When you reach the line that contains "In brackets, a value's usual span", begin copying exactly, and continue through the last line of the data; no pictures belong in the copy.

• RECORDED INFORMATION:
---------------
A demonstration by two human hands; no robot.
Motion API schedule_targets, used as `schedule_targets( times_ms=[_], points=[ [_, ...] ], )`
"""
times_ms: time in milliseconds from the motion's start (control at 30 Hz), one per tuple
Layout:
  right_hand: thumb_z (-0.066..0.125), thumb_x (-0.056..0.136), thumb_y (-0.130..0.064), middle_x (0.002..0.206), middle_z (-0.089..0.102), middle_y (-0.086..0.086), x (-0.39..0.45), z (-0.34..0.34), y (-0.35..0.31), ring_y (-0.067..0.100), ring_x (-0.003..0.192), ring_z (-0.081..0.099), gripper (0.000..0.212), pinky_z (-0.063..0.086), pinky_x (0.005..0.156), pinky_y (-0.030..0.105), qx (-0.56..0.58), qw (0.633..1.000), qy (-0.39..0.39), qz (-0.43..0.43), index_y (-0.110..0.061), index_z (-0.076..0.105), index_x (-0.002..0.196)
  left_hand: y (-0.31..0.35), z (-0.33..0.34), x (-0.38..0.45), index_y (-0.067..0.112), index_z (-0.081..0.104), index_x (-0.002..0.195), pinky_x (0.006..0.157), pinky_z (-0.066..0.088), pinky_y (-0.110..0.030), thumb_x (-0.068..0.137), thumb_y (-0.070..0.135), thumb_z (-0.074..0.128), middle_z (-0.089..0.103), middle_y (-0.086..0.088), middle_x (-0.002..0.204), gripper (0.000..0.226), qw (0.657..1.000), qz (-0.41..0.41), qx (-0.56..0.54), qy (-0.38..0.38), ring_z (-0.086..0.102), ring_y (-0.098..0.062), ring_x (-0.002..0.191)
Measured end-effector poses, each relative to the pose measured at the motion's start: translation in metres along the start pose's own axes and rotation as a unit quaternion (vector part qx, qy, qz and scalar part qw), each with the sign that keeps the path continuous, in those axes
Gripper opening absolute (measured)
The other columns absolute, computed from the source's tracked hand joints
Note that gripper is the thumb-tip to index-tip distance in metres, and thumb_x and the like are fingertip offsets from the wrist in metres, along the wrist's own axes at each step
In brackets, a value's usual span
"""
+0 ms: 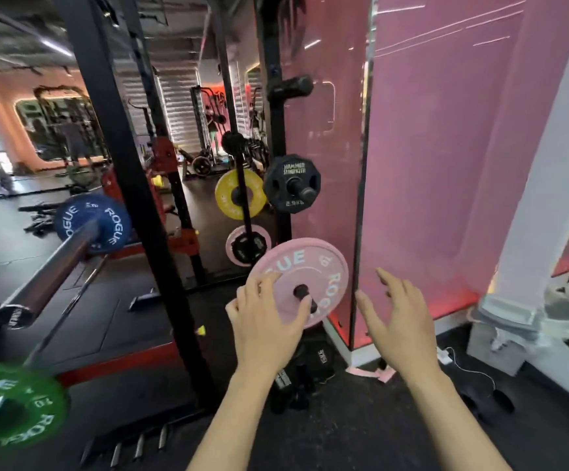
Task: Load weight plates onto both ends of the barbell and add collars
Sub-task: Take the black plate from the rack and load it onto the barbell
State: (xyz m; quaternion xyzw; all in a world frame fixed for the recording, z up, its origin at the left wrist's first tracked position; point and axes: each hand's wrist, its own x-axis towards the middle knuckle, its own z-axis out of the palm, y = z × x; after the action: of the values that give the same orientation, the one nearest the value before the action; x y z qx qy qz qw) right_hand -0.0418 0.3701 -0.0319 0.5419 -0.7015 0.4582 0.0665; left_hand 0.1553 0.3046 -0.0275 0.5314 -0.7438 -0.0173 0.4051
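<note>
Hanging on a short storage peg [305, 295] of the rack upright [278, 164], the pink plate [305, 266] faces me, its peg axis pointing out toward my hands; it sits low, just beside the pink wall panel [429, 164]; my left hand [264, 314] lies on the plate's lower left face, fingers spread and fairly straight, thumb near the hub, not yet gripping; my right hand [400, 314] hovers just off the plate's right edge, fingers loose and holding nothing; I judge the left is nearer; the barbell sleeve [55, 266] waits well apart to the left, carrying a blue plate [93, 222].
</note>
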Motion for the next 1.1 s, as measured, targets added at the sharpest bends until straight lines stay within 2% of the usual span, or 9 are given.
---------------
• RESULT OF THIS EXERCISE:
In brackets, a value's usual span
"""
+0 ms: 
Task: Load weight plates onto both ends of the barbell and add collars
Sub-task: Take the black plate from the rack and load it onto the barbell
State: (xyz m; quaternion xyzw; all in a world frame fixed for the recording, z up, its origin at the left wrist's first tracked position; point and axes: each hand's wrist, its own x-axis towards the middle knuckle, its own z-axis out of the palm, y = z × x; after the action: of the values that give the same orientation, the one nearest the value before the action; x y z qx qy qz qw) right_hand -0.0418 0.3701 -0.0319 0.5419 -0.7015 0.4582 0.0665; left_hand 0.1553 0.3046 -0.0275 0.5314 -0.7438 -0.0173 0.4051
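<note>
Hanging on a short storage peg [305, 295] of the rack upright [278, 164], the pink plate [305, 266] faces me, its peg axis pointing out toward my hands; it sits low, just beside the pink wall panel [429, 164]; my left hand [264, 314] lies on the plate's lower left face, fingers spread and fairly straight, thumb near the hub, not yet gripping; my right hand [400, 314] hovers just off the plate's right edge, fingers loose and holding nothing; I judge the left is nearer; the barbell sleeve [55, 266] waits well apart to the left, carrying a blue plate [93, 222].
</note>
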Motion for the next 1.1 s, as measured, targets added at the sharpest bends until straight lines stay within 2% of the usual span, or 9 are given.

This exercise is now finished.